_WHAT THE TASK REQUIRES:_
From the first line to the last, repeat the data exactly and drop the pictures.

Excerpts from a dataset
════════

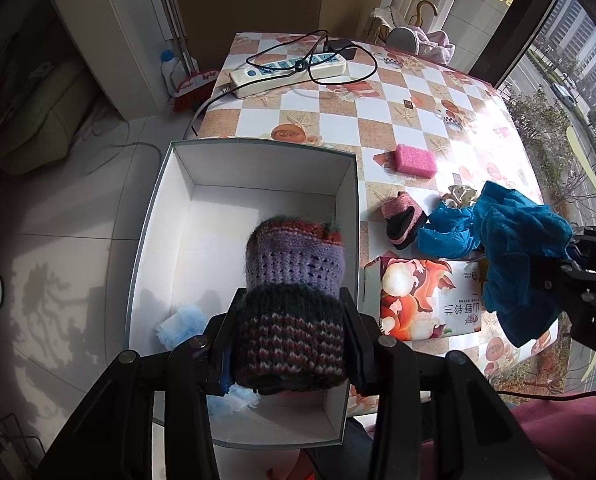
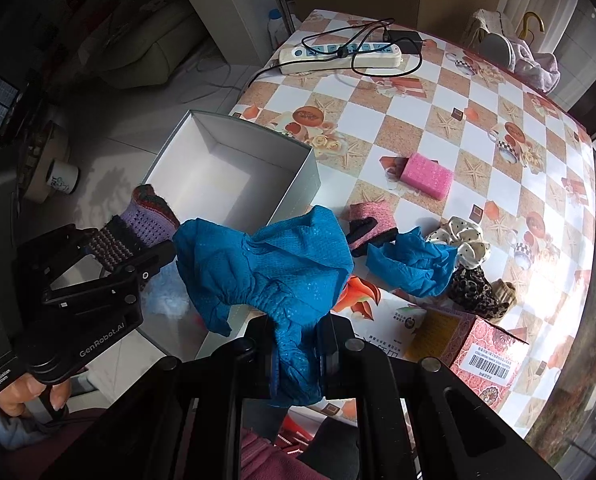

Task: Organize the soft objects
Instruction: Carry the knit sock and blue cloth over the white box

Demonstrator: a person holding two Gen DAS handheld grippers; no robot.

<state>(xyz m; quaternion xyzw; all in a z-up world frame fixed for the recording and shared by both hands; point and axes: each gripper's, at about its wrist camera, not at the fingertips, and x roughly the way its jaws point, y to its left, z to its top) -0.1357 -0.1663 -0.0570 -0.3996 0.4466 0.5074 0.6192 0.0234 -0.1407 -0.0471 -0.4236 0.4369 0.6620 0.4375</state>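
Note:
My left gripper (image 1: 289, 344) is shut on a knitted piece (image 1: 293, 280) striped in purple, dark green and red, and holds it over the open white box (image 1: 257, 148). A pale blue fluffy item (image 1: 179, 326) lies in the box's bottom. In the right wrist view my right gripper (image 2: 298, 354) is shut on a crumpled blue fabric (image 2: 273, 260) that hangs above the box's right corner. That fabric (image 1: 518, 248) and the right gripper (image 1: 578, 264) also show at the right of the left wrist view. The left gripper (image 2: 133, 256) shows with the knit (image 2: 145, 220) at the left.
On the checkered table (image 2: 478, 120) lie a pink sponge (image 2: 426, 176), a pink-and-black knit (image 2: 372, 224), a second blue fabric (image 2: 414, 264), a dotted scrunchie (image 2: 466, 246), a leopard one (image 2: 474, 292), printed cartons (image 1: 422, 296), and a power strip (image 1: 289, 70) with cables at the far end.

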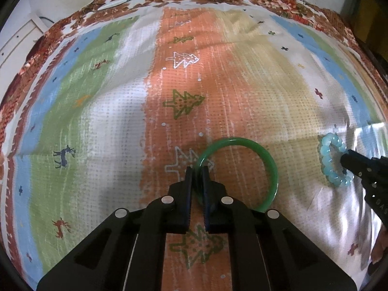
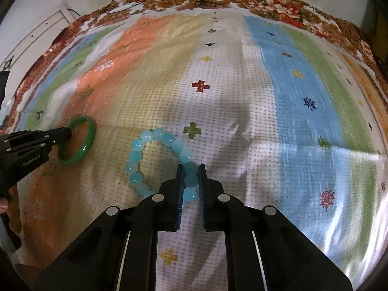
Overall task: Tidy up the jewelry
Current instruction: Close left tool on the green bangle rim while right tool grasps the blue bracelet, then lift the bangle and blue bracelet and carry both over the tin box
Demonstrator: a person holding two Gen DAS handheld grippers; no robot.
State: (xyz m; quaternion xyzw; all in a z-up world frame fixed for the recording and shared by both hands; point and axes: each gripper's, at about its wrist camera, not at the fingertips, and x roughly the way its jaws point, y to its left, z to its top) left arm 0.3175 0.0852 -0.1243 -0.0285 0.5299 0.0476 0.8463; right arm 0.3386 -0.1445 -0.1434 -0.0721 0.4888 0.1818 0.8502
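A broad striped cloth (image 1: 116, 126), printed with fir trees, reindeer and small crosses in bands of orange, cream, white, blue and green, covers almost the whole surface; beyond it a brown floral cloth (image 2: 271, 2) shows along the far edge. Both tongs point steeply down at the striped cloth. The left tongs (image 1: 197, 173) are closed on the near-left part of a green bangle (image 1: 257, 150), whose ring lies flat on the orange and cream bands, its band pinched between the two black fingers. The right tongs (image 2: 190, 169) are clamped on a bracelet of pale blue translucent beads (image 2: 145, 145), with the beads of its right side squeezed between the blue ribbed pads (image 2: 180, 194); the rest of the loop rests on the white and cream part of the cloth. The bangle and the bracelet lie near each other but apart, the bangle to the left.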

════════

_SOLUTION BELOW:_
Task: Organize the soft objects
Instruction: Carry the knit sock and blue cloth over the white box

Demonstrator: a person holding two Gen DAS handheld grippers; no robot.

<state>(xyz m; quaternion xyzw; all in a z-up world frame fixed for the recording and shared by both hands; point and axes: each gripper's, at about its wrist camera, not at the fingertips, and x roughly the way its jaws point, y to its left, z to its top) -0.1357 -0.1663 -0.0570 -0.3996 0.4466 0.5074 0.6192 0.0234 -0.1407 -0.0471 -0.4236 0.4369 0.6620 0.4375</state>
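Note:
My left gripper (image 1: 289, 344) is shut on a knitted piece (image 1: 293, 280) striped in purple, dark green and red, and holds it over the open white box (image 1: 257, 148). A pale blue fluffy item (image 1: 179, 326) lies in the box's bottom. In the right wrist view my right gripper (image 2: 298, 354) is shut on a crumpled blue fabric (image 2: 273, 260) that hangs above the box's right corner. That fabric (image 1: 518, 248) and the right gripper (image 1: 578, 264) also show at the right of the left wrist view. The left gripper (image 2: 133, 256) shows with the knit (image 2: 145, 220) at the left.
On the checkered table (image 2: 478, 120) lie a pink sponge (image 2: 426, 176), a pink-and-black knit (image 2: 372, 224), a second blue fabric (image 2: 414, 264), a dotted scrunchie (image 2: 466, 246), a leopard one (image 2: 474, 292), printed cartons (image 1: 422, 296), and a power strip (image 1: 289, 70) with cables at the far end.
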
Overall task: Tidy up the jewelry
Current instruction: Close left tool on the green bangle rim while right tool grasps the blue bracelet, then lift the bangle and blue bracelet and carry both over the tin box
Demonstrator: a person holding two Gen DAS handheld grippers; no robot.
State: (xyz m; quaternion xyzw; all in a z-up world frame fixed for the recording and shared by both hands; point and axes: each gripper's, at about its wrist camera, not at the fingertips, and x roughly the way its jaws point, y to its left, z to its top) left arm 0.3175 0.0852 -0.1243 -0.0285 0.5299 0.0476 0.8463; right arm 0.3386 -0.1445 -0.1434 -0.0721 0.4888 0.1818 0.8502
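A broad striped cloth (image 1: 116, 126), printed with fir trees, reindeer and small crosses in bands of orange, cream, white, blue and green, covers almost the whole surface; beyond it a brown floral cloth (image 2: 271, 2) shows along the far edge. Both tongs point steeply down at the striped cloth. The left tongs (image 1: 197, 173) are closed on the near-left part of a green bangle (image 1: 257, 150), whose ring lies flat on the orange and cream bands, its band pinched between the two black fingers. The right tongs (image 2: 190, 169) are clamped on a bracelet of pale blue translucent beads (image 2: 145, 145), with the beads of its right side squeezed between the blue ribbed pads (image 2: 180, 194); the rest of the loop rests on the white and cream part of the cloth. The bangle and the bracelet lie near each other but apart, the bangle to the left.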

Here the answer is complete.